(YOUR OBJECTIVE): From the listing below, pick out each line with the word "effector".

(INFORMATION GIVEN):
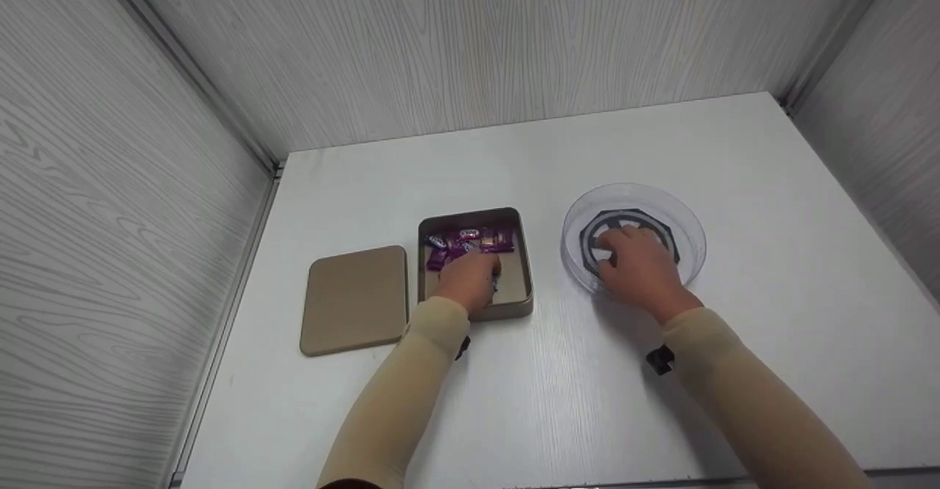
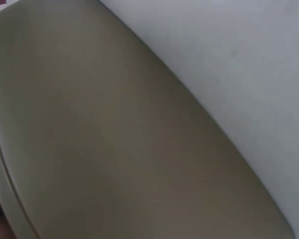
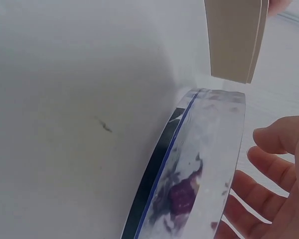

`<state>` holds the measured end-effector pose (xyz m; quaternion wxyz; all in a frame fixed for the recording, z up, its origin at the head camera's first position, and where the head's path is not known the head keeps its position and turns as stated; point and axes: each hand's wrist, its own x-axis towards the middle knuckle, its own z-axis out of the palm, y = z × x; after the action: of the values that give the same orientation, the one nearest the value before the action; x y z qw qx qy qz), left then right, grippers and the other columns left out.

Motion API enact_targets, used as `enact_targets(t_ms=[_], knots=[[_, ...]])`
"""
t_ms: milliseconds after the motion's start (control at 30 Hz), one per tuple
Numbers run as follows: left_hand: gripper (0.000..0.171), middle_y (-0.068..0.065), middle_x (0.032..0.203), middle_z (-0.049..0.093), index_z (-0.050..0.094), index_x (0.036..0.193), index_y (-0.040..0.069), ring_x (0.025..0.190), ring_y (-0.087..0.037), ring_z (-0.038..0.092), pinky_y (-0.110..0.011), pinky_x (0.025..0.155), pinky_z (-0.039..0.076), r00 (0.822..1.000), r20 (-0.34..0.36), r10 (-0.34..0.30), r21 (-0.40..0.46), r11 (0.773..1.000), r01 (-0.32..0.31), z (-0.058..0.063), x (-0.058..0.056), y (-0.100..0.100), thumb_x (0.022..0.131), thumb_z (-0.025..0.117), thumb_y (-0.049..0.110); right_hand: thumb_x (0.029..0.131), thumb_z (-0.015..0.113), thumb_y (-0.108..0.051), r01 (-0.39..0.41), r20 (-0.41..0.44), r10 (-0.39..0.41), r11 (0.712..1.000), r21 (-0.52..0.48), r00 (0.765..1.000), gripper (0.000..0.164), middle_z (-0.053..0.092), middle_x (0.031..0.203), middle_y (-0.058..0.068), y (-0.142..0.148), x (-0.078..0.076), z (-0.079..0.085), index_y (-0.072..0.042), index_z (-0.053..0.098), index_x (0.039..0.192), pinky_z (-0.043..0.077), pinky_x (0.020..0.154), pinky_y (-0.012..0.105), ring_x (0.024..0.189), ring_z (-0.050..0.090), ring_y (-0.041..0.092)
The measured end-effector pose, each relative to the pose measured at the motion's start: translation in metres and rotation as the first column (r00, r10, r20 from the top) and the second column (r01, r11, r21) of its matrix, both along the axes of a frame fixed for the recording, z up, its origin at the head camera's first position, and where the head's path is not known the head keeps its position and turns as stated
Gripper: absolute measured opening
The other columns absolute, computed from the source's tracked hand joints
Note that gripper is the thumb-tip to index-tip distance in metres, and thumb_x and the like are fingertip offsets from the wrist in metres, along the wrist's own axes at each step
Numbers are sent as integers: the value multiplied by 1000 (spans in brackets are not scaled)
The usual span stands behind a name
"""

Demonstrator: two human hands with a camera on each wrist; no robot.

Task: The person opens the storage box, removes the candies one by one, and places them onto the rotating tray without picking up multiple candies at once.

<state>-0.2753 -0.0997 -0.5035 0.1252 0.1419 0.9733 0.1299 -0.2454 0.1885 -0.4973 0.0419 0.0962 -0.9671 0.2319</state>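
Observation:
Purple-wrapped candies (image 1: 499,238) lie in the far part of an open tan tin (image 1: 524,261). My left hand (image 1: 470,280) reaches over the tin's near side with curled fingers, and a bit of blue wrapper (image 1: 495,284) shows between fingers and thumb. My right hand (image 1: 640,265) hangs over a round clear plastic box (image 1: 698,232) with a dark octagonal pattern on its bottom. Seen from the right wrist, the right hand's fingers (image 3: 261,191) are spread and loosely bent beside the box wall (image 3: 219,144). A purple piece (image 3: 182,196) shows through that wall.
The tan lid (image 1: 355,302) lies flat on the white table (image 1: 543,401), left of the tin. A smooth tan surface (image 2: 114,124) fills most of the left wrist view. Pale wood-grain panels (image 1: 477,48) stand at the back and both sides.

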Motion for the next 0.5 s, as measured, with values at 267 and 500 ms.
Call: enact_targets(t_ms=[267, 500], knots=[[9, -7, 111, 68, 71, 95, 13, 95, -25, 65, -44, 76, 55, 998, -62, 9, -75, 997, -14, -3, -6, 2, 88, 73, 8, 92, 60, -14, -1, 40, 2, 1000, -24, 999, 30, 62, 116, 14, -8, 1, 1, -5, 66, 120, 45, 88, 51, 103, 54, 33], [3, -15, 145, 54, 72, 92, 11, 116, -34, 61, -49, 81, 56, 993, -115, -2, -94, 996, -9, -4, -6, 3, 92, 71, 14, 92, 62, -15, -16, 8, 16, 1000, -18, 1000, 26, 63, 114, 13, -12, 1, -1, -6, 68, 116, 44, 94, 54, 112, 54, 37]])
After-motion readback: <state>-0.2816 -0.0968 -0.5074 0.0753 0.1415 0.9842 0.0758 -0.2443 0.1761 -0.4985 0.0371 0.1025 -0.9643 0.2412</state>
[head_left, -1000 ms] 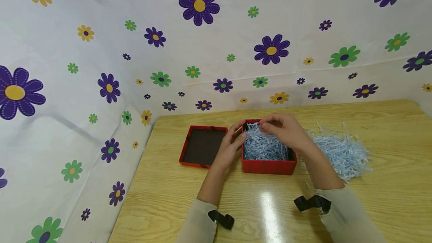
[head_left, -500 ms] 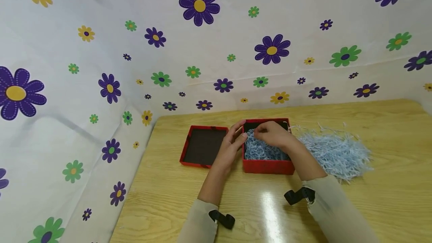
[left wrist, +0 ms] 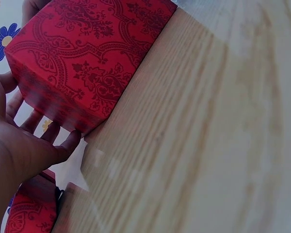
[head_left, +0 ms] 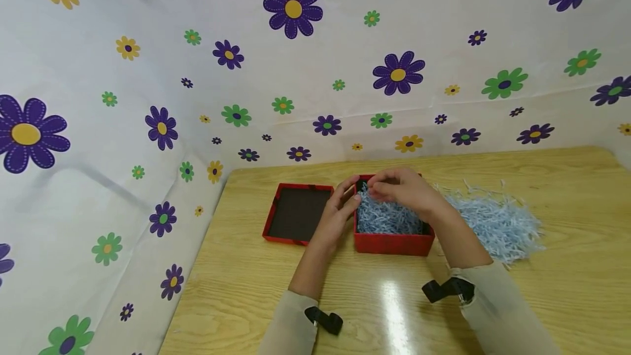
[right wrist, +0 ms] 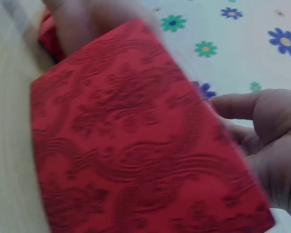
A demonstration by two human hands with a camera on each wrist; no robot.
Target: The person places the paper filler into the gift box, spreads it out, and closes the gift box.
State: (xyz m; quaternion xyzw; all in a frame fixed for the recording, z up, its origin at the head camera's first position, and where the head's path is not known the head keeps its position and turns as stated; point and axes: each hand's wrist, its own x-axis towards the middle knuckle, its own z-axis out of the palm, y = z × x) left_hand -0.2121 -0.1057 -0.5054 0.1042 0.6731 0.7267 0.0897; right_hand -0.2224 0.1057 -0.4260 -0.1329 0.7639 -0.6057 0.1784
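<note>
A red box [head_left: 393, 244], covered in a darker scroll pattern, stands uncovered on the table with light-blue shredded paper [head_left: 391, 219] inside. My left hand [head_left: 337, 215] rests against the box's left side; its thumb is near the rim and the fingers spread down the wall in the left wrist view. Over the far part of the box is my right hand [head_left: 406, 193], fingers bent and fingertips low over the paper near the left rim. In the right wrist view the red wall hides part of those fingers; I cannot tell whether they pinch any strands.
The red lid [head_left: 298, 215], its black inside facing up, lies left of the box, close to my left forearm. A loose heap of light-blue paper shreds [head_left: 508, 229] lies to the right on the wooden table [head_left: 236, 289]. Behind hangs a flowered sheet [head_left: 315, 59].
My right hand dipped into the paper half a second ago and has since risen slightly. The paper sits higher and looser than it did then. My left hand has kept its place.
</note>
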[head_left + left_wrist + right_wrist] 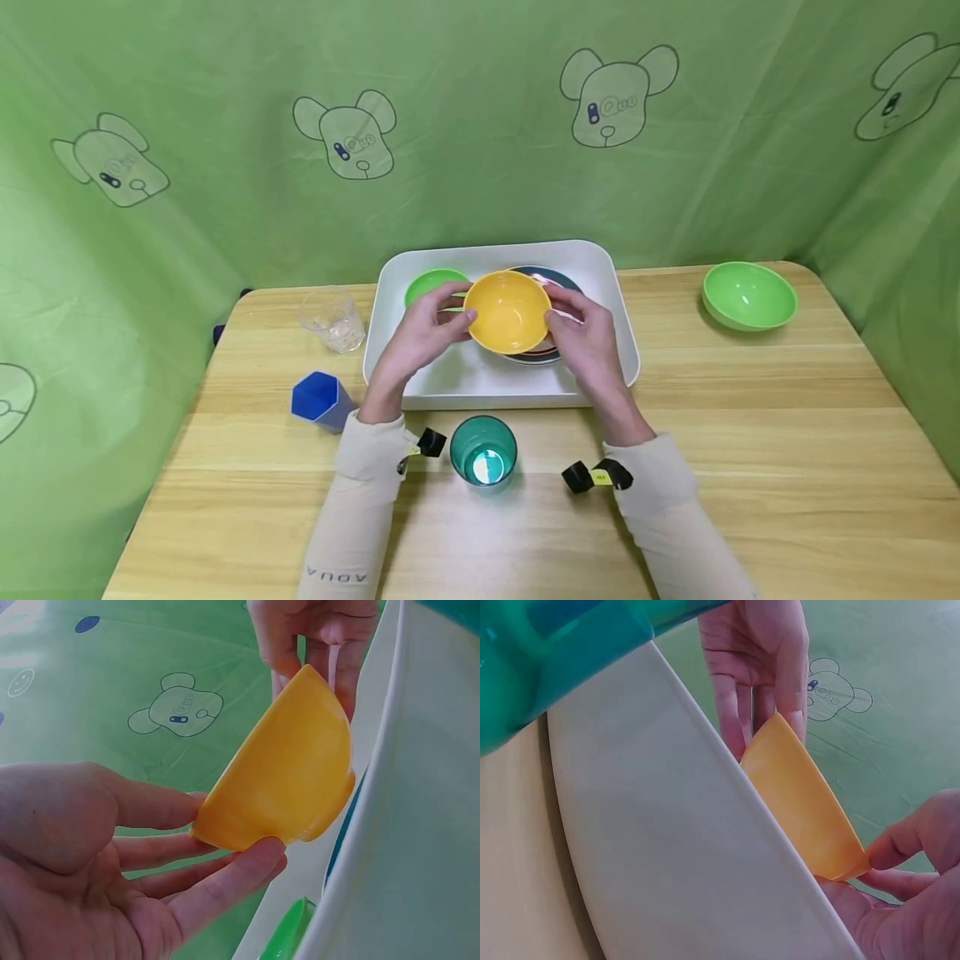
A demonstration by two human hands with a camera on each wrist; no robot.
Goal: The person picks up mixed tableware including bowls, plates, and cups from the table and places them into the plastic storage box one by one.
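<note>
A yellow bowl (508, 312) is held between both hands above a white tray (480, 390). My left hand (426, 332) pinches its left rim, thumb on the rim and fingers beneath, as the left wrist view shows on the bowl (289, 765). On the opposite side my right hand (588, 333) grips the rim between thumb and fingers; the right wrist view shows this hand (907, 885) too. In the tray, a green bowl (429, 282) lies at the left, and a dark-rimmed plate (558, 275) lies partly hidden behind the yellow bowl and right hand.
A teal cup (483, 450) stands on the wooden table (262, 508) between the forearms. Left of the tray are a clear glass (335, 321) and a blue hexagonal cup (322, 402). Another green bowl (750, 297) sits at the far right. Green curtain (480, 125) hangs behind.
</note>
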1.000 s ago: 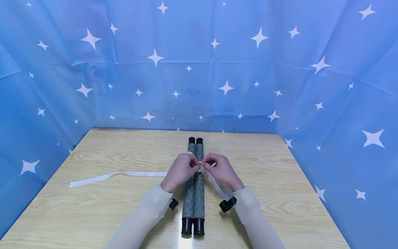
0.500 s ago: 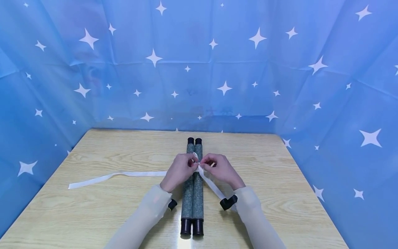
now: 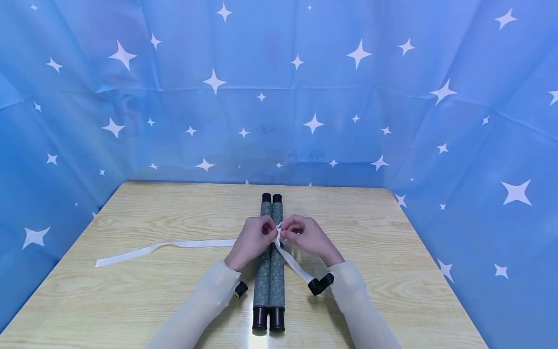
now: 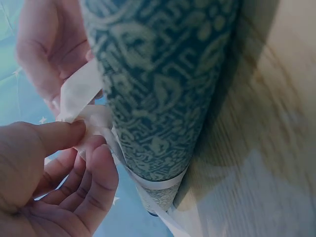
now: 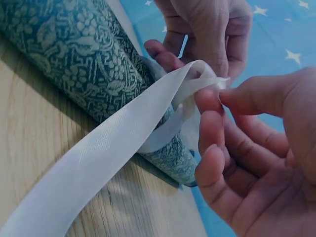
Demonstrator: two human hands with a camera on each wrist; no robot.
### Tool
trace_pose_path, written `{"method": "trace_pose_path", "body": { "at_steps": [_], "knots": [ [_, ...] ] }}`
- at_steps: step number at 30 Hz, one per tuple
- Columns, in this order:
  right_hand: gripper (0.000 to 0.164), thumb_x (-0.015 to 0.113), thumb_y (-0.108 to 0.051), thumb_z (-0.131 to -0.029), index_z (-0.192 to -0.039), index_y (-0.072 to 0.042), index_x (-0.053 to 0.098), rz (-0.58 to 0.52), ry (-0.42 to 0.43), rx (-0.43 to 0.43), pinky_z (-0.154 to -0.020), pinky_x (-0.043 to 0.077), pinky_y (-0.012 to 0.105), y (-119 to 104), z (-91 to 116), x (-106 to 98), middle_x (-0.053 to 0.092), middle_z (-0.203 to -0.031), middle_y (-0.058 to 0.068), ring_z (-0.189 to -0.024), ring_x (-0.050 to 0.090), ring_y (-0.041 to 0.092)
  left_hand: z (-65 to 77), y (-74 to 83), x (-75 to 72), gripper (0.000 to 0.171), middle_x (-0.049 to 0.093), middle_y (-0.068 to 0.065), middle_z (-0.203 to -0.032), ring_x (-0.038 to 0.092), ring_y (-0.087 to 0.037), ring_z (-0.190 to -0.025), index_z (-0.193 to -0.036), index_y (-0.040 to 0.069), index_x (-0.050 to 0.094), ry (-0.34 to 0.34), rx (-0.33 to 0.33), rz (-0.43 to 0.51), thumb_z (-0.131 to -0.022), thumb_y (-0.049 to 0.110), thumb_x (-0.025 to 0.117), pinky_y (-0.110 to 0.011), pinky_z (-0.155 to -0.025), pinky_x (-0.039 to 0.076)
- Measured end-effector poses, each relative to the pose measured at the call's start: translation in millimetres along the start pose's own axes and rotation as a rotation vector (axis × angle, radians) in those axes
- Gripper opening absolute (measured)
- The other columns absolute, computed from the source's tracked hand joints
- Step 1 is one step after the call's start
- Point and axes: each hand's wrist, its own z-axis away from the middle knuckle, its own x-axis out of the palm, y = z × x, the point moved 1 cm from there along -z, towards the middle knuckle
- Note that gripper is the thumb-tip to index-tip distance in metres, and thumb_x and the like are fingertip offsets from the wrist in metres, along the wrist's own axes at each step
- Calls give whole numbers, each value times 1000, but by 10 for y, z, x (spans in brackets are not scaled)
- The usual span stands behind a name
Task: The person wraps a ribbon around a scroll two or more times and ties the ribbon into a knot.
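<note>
Two rollers of a patterned green scroll (image 3: 263,276) with dark end knobs lie side by side on the table, pointing away from me. A white ribbon (image 5: 113,133) goes round the scroll near its far half. Above the rollers my left hand (image 3: 255,237) pinches the ribbon between thumb and forefinger. My right hand (image 3: 307,235) pinches another part of it, close to the left fingertips. One ribbon tail hangs down to the right toward the right wrist; the other stretches left across the table. How the ribbon crosses between the fingers is partly hidden.
The wooden table (image 3: 370,242) carries the scroll. Behind and at both sides hangs a blue curtain (image 3: 261,111) with white stars. A black wrist camera (image 3: 320,284) sits at the right cuff, and another shows below the left cuff.
The ribbon between my fingers has shifted: a piece now comes down in front of the rollers toward the right tail. Both hands stay nearly in place, still pinching; the view drifts slightly.
</note>
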Motion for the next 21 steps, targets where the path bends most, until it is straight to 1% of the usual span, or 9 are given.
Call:
{"method": "trace_pose_path", "body": {
  "at_steps": [3, 6, 10, 12, 14, 16, 18, 19, 21],
  "knots": [
    [15, 70, -25, -99, -110, -15, 70, -4, 4, 28, -78, 54, 33, 27, 2, -1, 76, -93, 2, -94, 71, 32, -1, -10, -8, 10, 67, 1, -75, 56, -7, -64, -86, 11, 70, 1, -11, 33, -95, 6, 68, -21, -59, 48],
    [20, 73, -31, -97, -112, -18, 72, 1, -3, 40, -75, 53, 34, 49, 2, 2, 75, -95, 0, -93, 69, 32, 4, -22, -15, 10, 66, 0, -76, 57, -8, -62, -88, 11, 70, -15, -35, 83, -96, 7, 67, -23, -57, 50],
    [16, 74, -34, -96, -107, -22, 75, 15, 2, 14, -74, 54, 36, 54, -5, 3, 75, -94, 0, -90, 68, 30, 4, -39, -46, 7, 67, -4, -78, 60, -11, -59, -93, 9, 71, -63, -73, 174, -97, 8, 67, -26, -54, 54],
    [13, 74, -33, -96, -102, -22, 76, 24, 11, -7, -74, 55, 37, 49, -10, 0, 75, -92, 0, -86, 68, 27, -4, -50, -85, 5, 67, -4, -80, 60, -12, -62, -96, 9, 72, -80, -82, 204, -97, 8, 67, -26, -56, 54],
    [10, 74, -31, -96, -99, -22, 77, 31, 14, -28, -73, 56, 37, 40, -12, 1, 75, -91, 0, -83, 68, 25, -19, -65, -140, 6, 68, -4, -83, 61, -13, -67, -98, 9, 73, -70, -96, 225, -95, 7, 67, -26, -59, 53],
    [8, 74, -30, -97, -97, -22, 77, 41, 10, -48, -72, 56, 36, 26, -13, 5, 74, -90, 0, -82, 67, 22, -34, -83, -200, 7, 70, -5, -85, 62, -13, -69, -98, 9, 73, -40, -120, 236, -95, 9, 68, -26, -62, 52],
    [6, 74, -29, -97, -97, -23, 77, 52, -1, -63, -72, 55, 34, 11, -8, 13, 74, -90, -1, -83, 67, 20, -42, -106, -256, 9, 70, -6, -86, 62, -14, -69, -98, 8, 73, -8, -177, 239, -96, 16, 69, -27, -62, 50],
    [6, 74, -28, -97, -97, -23, 77, 56, -9, -66, -72, 54, 34, 4, -5, 18, 74, -90, -1, -83, 67, 19, -43, -120, -279, 14, 69, -7, -86, 61, -15, -67, -100, 8, 71, -2, -221, 237, -96, 21, 70, -28, -61, 50],
    [5, 73, -28, -97, -97, -24, 77, 65, -21, -70, -72, 53, 33, -10, 4, 24, 73, -90, -1, -83, 66, 19, -39, -147, -313, 29, 68, -9, -86, 60, -18, -63, -108, 7, 69, -23, -325, 229, -96, 34, 72, -30, -59, 49]
  ]
}}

(ANSWER SPACE):
`<state>` holds the measured end-effector pose (xyz m; quaternion wxyz; all in a frame fixed for the recording, z up, its origin at the head camera's first position, and where the head's path is not known the head keeps its position and turns as stated; point and axes: each hand's wrist, its own x-axis towards the middle knuckle, its own z-axis out of the palm, y = z × x; after the action: of the values that give the same orientation, the one nearest the value before the action; x y z qw qx qy qz), left then right, grippers and the other columns left out.
The measured end-effector pose, each relative to the pose measured at the motion's start: translation in metres and rotation as the first column (r00, r10, r20 from the top) and the second column (r01, r11, r21) of its matrix, both along the axes of a frame fixed for the recording, z up, its origin at the head camera's first position, and where the head's path is not known the head keeps its position and turns as stated
- Measured end-effector poses, each relative to the pose measured at the call's start: translation in millimetres along the start pose's own axes and rotation as a rotation vector (axis × angle, radians) in those axes

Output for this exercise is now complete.